Now they are asking 92.54 rubles for a dollar, 100.82 rubles for a euro, notes Artem Deev, head of the analytical department at AMarkets. According to him, the rate will remain stable for no more than a week or two after the elections, and then world currencies will consolidate in the following corridor: 95 per dollar and 102 per euro. In April, the Central Bank will most likely move on to easing monetary policy, which means that pro-inflationary risks, which are the main factor for exchange rate dynamics, will intensify, pushing it down.

“As for attacks on refineries, this could become a significant problem for the Russian economy,” says Deev. “After all, against the backdrop of increasing demand for oil, which OPEC and IEA analysts predict, our treasury will be filled largely due to the export of hydrocarbons. Partial or complete decommissioning of capacities is fraught with the fact that the budget will receive less revenue, and a fuel shortage will arise in the domestic market.”

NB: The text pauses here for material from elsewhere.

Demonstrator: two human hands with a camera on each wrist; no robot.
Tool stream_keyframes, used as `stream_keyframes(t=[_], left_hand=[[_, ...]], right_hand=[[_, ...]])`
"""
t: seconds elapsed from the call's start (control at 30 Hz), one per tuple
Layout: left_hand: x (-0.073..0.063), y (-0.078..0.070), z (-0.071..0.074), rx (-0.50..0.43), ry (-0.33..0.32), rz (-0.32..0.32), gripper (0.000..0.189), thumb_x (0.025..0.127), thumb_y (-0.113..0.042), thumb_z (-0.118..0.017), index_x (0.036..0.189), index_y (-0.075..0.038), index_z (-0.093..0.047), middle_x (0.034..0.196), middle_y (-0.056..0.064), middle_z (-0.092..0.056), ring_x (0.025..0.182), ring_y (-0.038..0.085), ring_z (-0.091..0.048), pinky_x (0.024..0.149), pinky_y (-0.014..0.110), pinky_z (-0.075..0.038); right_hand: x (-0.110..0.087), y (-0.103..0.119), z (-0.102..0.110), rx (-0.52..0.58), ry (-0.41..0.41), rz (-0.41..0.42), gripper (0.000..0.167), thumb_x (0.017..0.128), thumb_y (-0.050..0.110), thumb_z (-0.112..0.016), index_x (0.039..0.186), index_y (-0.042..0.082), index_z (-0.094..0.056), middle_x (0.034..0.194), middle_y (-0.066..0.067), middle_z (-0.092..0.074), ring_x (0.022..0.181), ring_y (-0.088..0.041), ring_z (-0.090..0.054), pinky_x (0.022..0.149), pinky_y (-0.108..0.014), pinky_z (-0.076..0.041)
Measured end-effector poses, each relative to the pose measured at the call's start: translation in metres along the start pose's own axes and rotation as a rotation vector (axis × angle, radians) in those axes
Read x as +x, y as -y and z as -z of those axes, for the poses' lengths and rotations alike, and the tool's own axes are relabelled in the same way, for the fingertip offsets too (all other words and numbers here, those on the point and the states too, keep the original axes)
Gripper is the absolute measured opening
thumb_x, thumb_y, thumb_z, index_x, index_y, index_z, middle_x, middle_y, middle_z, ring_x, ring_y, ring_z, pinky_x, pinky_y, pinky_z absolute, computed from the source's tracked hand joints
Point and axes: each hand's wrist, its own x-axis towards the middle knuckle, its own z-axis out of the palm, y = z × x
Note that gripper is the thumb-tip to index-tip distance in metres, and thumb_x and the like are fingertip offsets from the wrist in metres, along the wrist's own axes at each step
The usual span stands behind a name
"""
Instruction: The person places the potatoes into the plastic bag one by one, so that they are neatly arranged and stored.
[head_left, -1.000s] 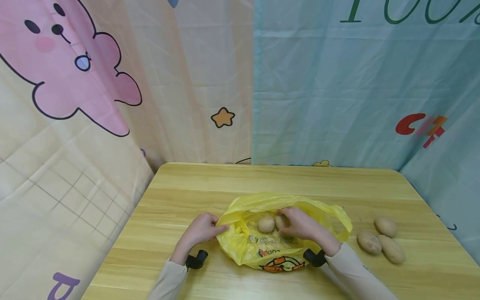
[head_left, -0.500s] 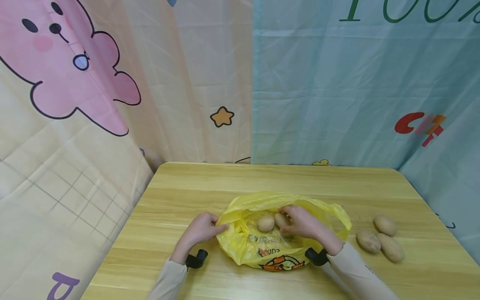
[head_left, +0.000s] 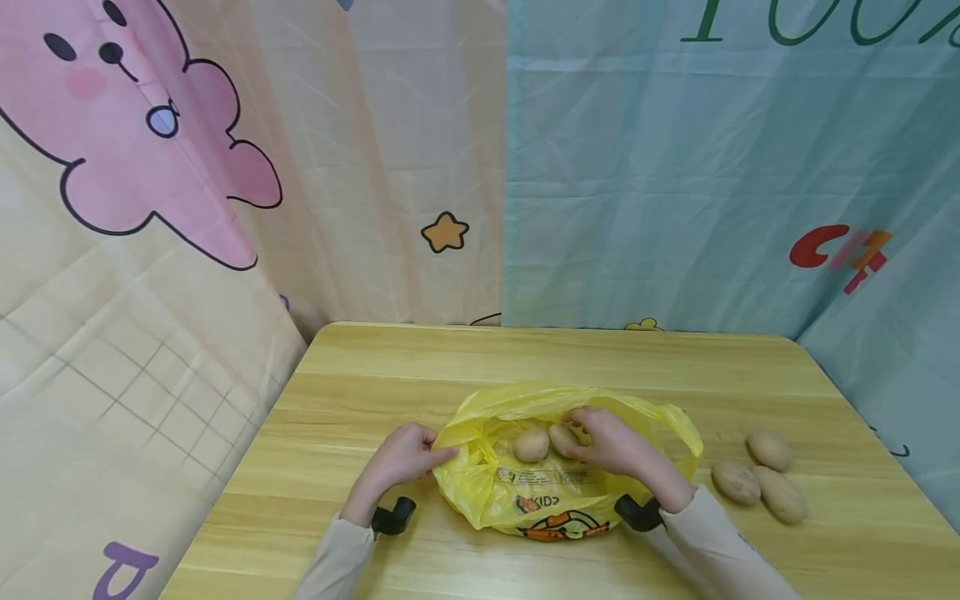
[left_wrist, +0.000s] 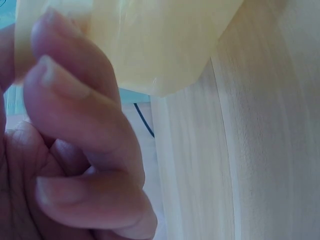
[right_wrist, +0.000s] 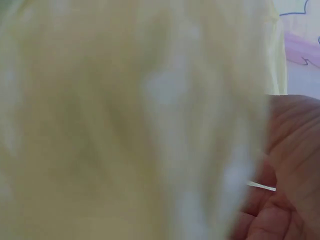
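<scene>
A yellow plastic bag [head_left: 480, 492] lies on the table with its mouth spread, printed on the near side. Its left rim is pinched between thumb and fingers of my left hand [head_left: 401, 457]; in the left wrist view the fingers [left_wrist: 85, 110] are curled beside the yellow film. Inside the bag, two potatoes sit side by side: a left potato [head_left: 532, 445] and a right potato [head_left: 562, 439]. My right hand [head_left: 611, 442] is in the bag's mouth, thumb and fingers spread at the right potato's right side; contact is hard to tell. Blurred yellow film covers most of the right wrist view.
Three potatoes lie on the table right of the bag: a back potato [head_left: 769, 449], a left one [head_left: 736, 482] and a front one [head_left: 781, 495]. The wooden table [head_left: 360, 367] ends at printed curtains [head_left: 390, 167] behind and at both sides.
My right hand has shifted slightly to the right, and more of the right potato shows beside its fingers. My left hand stays on the bag's rim.
</scene>
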Motion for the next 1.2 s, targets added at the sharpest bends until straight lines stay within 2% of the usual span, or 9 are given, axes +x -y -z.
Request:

It is unlikely that the results of the presidential elections had a serious impact on the ruble exchange rate, which is formed primarily by the balance of demand and supply of currency, notes Fedor Naumov, chief strategist of PFL Advisors. The expert admits that the authorities will extend the validity of the decree on the mandatory sale of foreign currency earnings, since the measure has justified itself. This decision is supported by the fact that recently the list of major exporters providing information about their assets and liabilities to the Central Bank was expanded. As for the story with drones, these attacks do not have a direct impact on the exchange rate, and it is difficult to assess the indirect impact.

“Even if oil refining stops in the west of the country, we will sell crude oil,” Naumov summarizes. – Losses for trade and foreign currency inflow through the export channel will be small. And to satisfy the demand of the domestic market, refineries located in the eastern regions will be enough. That is, it is unlikely to be necessary to purchase petroleum products, increasing the outflow of foreign currency.”